Months have flown by and I have "fulfilled my duty" at least once every 2 weeks. Despite being exhausted breastfeeding and still not having a full nights sleep. The same argument has raised it head a number of times as it got to the 2 week mark and I was threatened with prostitutes and he began to stop helping run our home and children or showing any kind if affection towards me.

Before the birth, even throughout pregnancy our sex life was good, it was equal. I wanted it and he wanted it. Happened a few times a week. Back when there was TIME and energy.

Now my feeling of wanting sex has gone. Initially I put it down to birth and hormones breastfeeding, but it's almost a year since I gave birth. I think this has become a psychological rather than hormonal issue.

I want to want him again but his nastiness and how he's handled the sex issue echoes through my mind most days. How could he possibly care about me or respect me and say such cruel things when I was at my most vulnerable? He's obviously apologised after each argument but then repeated the same thing again within a month or 2.

I want to have sex with him because I want to, not because I have to. This dynamic has been the destroyer of my passion and self esteem.

How do I get past this?


----------



## 41362 (Dec 14, 2012)

He's quite selfish... and that selfishness has changed sex from =love to now =chore for you (with someone you don't really like much).

He needs to figure out "why" he's a colossal aSS...and that will probably need some IC...and I'll bet he would be against that.

If he won't address the problem, what do you do? It's lather, rinse, repeat at that point.

I would certainly shy away from any more kids for now. As draining and terrible as this was, it would be magnified tenfold with another little one.


----------



## badsanta (Oct 13, 2014)

Changeseeker said:


> How do I get past this?


Your husband is being incredibly insensitive!

Be very aware that stress can have very different impacts on one's sexuality. Stress make some people crave sex as it is a way to make themselves feel good and relax. While for other people they need to first be relaxed and confident about everything, and the idea of having sex while under stress would be the last thing they would want to happen. 

So if you have a four week old child, odds are your husband is under an tremendous amount of stress. His body is responding to this stress by giving him a strong desire for sex. If you reject your husband for sex, this only increases his stress and indirectly his need for sex. 

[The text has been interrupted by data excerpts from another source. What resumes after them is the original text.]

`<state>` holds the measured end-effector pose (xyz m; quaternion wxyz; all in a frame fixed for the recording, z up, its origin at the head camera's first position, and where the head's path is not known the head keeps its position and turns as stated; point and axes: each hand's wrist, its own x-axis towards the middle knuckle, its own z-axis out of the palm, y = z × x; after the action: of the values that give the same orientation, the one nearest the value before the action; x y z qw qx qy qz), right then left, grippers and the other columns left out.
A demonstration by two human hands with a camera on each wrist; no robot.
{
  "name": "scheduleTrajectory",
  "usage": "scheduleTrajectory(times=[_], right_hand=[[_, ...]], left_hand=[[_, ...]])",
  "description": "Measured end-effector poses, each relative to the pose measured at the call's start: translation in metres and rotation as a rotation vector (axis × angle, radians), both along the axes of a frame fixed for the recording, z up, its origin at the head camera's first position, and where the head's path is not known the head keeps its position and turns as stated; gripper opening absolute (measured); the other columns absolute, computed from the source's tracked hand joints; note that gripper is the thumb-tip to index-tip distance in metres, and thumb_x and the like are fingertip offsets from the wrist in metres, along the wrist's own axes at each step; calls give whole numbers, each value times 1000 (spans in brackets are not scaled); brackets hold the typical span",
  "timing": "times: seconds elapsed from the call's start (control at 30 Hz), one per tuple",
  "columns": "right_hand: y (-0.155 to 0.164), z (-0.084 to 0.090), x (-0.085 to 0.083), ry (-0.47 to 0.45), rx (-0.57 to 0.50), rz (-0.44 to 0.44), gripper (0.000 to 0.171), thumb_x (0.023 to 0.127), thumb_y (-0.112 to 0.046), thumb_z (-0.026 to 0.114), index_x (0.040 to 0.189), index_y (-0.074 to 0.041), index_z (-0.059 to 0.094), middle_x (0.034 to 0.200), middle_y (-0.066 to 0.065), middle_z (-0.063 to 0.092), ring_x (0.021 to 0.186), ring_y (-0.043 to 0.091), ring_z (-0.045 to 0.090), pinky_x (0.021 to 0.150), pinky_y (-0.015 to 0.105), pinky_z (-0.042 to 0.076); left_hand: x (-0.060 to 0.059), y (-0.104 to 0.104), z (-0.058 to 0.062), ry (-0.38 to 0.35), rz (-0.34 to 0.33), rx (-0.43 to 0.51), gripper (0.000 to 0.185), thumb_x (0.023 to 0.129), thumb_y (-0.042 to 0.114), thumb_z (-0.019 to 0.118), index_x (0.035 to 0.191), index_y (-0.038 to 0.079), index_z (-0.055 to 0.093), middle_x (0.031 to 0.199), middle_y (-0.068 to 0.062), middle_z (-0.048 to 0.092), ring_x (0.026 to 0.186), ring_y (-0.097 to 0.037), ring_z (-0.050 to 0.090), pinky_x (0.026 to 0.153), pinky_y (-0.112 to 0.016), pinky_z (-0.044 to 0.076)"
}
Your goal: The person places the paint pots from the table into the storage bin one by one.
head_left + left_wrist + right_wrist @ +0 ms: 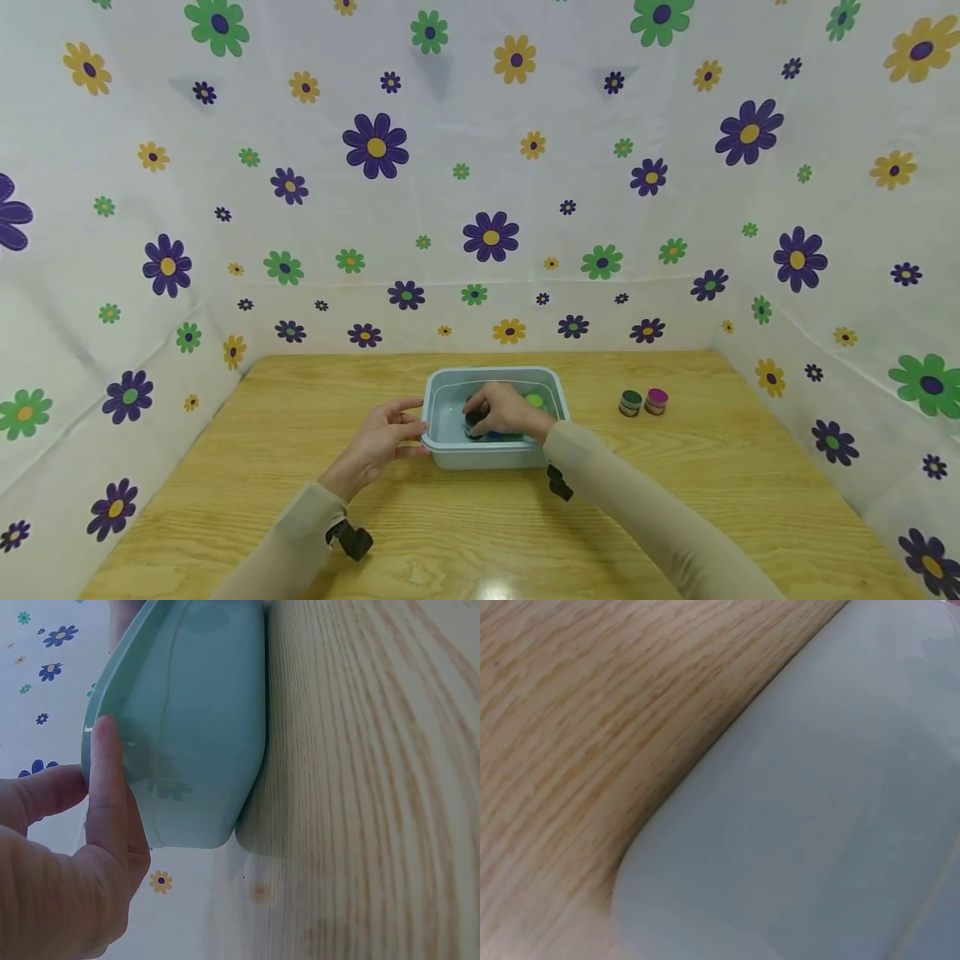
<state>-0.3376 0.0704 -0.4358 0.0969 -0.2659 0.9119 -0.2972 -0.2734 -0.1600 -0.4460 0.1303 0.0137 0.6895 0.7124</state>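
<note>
A light blue plastic tub (489, 458) sits on the wooden table, and my left hand (381, 442) pinches its left rim. In the left wrist view, the fingers of the left hand (105, 817) lie against the wall and rim of the tub (202, 712). My right hand (504, 408) reaches down inside the tub and grips a small jar with a dark lid (472, 423) near the tub floor. A lime green lid (535, 401) and something blue (495, 434) show beside and under that hand. The right wrist view has only the tub's outer wall (780, 825), with the hand hidden.
To the right of the tub stand two small jars, one with a dark green lid (631, 402) and one with a magenta lid (656, 401). A flowered white cloth (450, 208) hangs behind the table (465, 517) and along both sides.
</note>
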Motion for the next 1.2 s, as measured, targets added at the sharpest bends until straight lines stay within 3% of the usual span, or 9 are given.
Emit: scheduleTrajectory(times=[0.5, 0.8, 1.03, 1.2], right_hand=[[1, 1, 0, -6, 10, -6, 33, 77, -4, 82, 109, -7, 76, 104, 3, 74, 90, 14, 61, 84, 33, 55], [4, 5, 2, -49, -22, -21, 33, 79, -6, 81, 111, -7, 75, 108, 4, 72, 93, 16, 61, 87, 35, 56], [15, 6, 3, -49, -86, 29, 29, 80, -6, 80, 109, -8, 75, 103, 5, 72, 86, 12, 62, 78, 27, 55], [25, 14, 2, -92, -131, 71, 27, 84, -5, 75, 111, -5, 73, 104, 8, 72, 86, 12, 62, 80, 27, 56]], left_hand=[[0, 1, -1, -2, 2, 8, 54, 94, 0, 61, 145, 2, 43, 112, -19, 57, 90, -25, 67, 77, -35, 63], [0, 1, 0, -7, 5, 6, 53, 94, 0, 61, 144, 2, 43, 115, -22, 57, 92, -26, 66, 77, -35, 62], [0, 1, 0, 0, 4, 3, 53, 94, 1, 61, 144, 2, 43, 117, -24, 56, 94, -30, 67, 77, -35, 63], [1, 0, 0, -2, 7, 1, 54, 94, 1, 62, 144, 3, 43, 115, -21, 57, 94, -28, 66, 78, -36, 62]])
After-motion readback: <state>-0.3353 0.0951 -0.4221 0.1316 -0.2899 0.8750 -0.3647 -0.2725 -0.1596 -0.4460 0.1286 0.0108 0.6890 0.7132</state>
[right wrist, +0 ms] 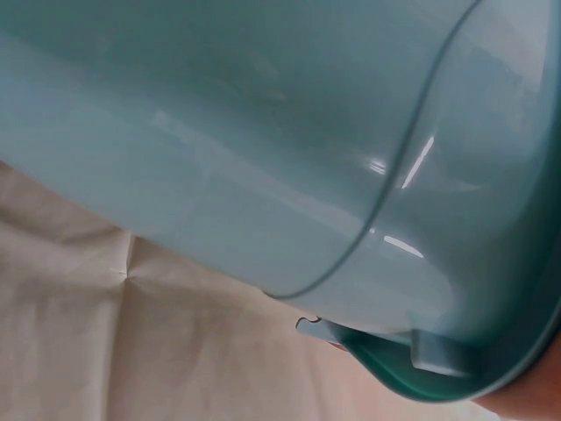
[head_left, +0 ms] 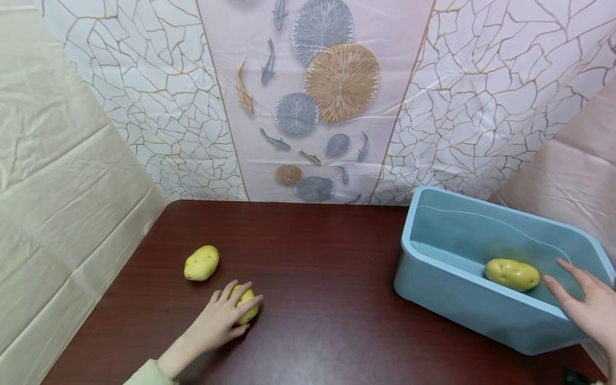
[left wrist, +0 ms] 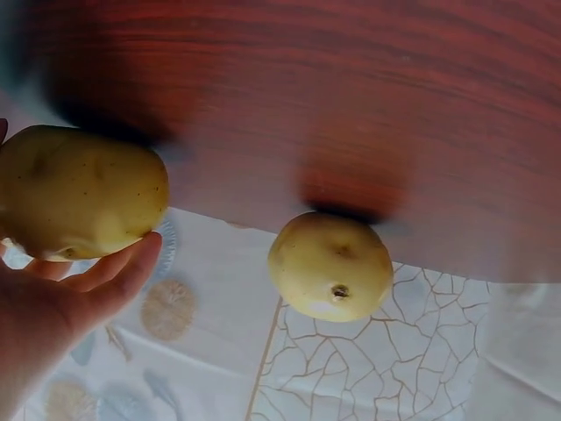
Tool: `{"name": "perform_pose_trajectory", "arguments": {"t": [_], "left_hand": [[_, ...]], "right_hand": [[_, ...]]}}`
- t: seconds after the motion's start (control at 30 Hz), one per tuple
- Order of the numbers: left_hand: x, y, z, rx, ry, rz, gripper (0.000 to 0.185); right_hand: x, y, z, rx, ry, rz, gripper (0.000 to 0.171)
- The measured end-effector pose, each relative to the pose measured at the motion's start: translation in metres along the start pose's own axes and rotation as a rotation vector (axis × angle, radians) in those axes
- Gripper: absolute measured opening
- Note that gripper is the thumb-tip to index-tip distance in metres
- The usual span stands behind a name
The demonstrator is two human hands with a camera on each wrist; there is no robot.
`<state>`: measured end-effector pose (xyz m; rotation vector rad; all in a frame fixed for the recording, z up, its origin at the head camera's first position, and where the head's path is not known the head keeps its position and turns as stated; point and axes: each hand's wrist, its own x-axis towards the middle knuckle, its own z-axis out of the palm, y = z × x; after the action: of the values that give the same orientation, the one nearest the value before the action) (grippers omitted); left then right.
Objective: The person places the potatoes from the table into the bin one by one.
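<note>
My left hand [head_left: 218,320] rests on a dark wooden surface [head_left: 327,299] with its fingers curled around a yellow potato [head_left: 245,302], and a second potato [head_left: 201,262] lies just beyond it to the left, apart from the hand. My right hand [head_left: 584,305] is spread with straight fingers over the near right rim of a blue plastic tub [head_left: 443,283], holding nothing. A third potato [head_left: 512,274] lies inside the tub just beside those fingertips.
</note>
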<state>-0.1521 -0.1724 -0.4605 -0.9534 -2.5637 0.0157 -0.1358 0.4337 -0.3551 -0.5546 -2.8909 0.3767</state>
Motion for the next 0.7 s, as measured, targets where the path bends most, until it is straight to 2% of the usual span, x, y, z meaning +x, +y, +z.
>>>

*You need to DEFUSE this situation!* Give your husband a back rub. Take his desire for you as a compliment that you are beautiful. Ask him to tell you why he is so attracted to you, and enjoy listening to what he has to say. Work on helping calm him down. Perhaps give him a HJ or BJ or you are still soar. If you are still soar, explain to him that you want to but to please give you more time to heal.

Hope that helps, 
Badsanta


----------



## aine (Feb 15, 2014)

If he can be so blunt with him about wanting sex with you, then you have to be equally blunt with him that you don't want sex with a boor like him. 
If he doesn't have any consideration for you and what you have been through, let him go screw prostitutes and tell him not let the door hit him on the way out, but don't bother coming back.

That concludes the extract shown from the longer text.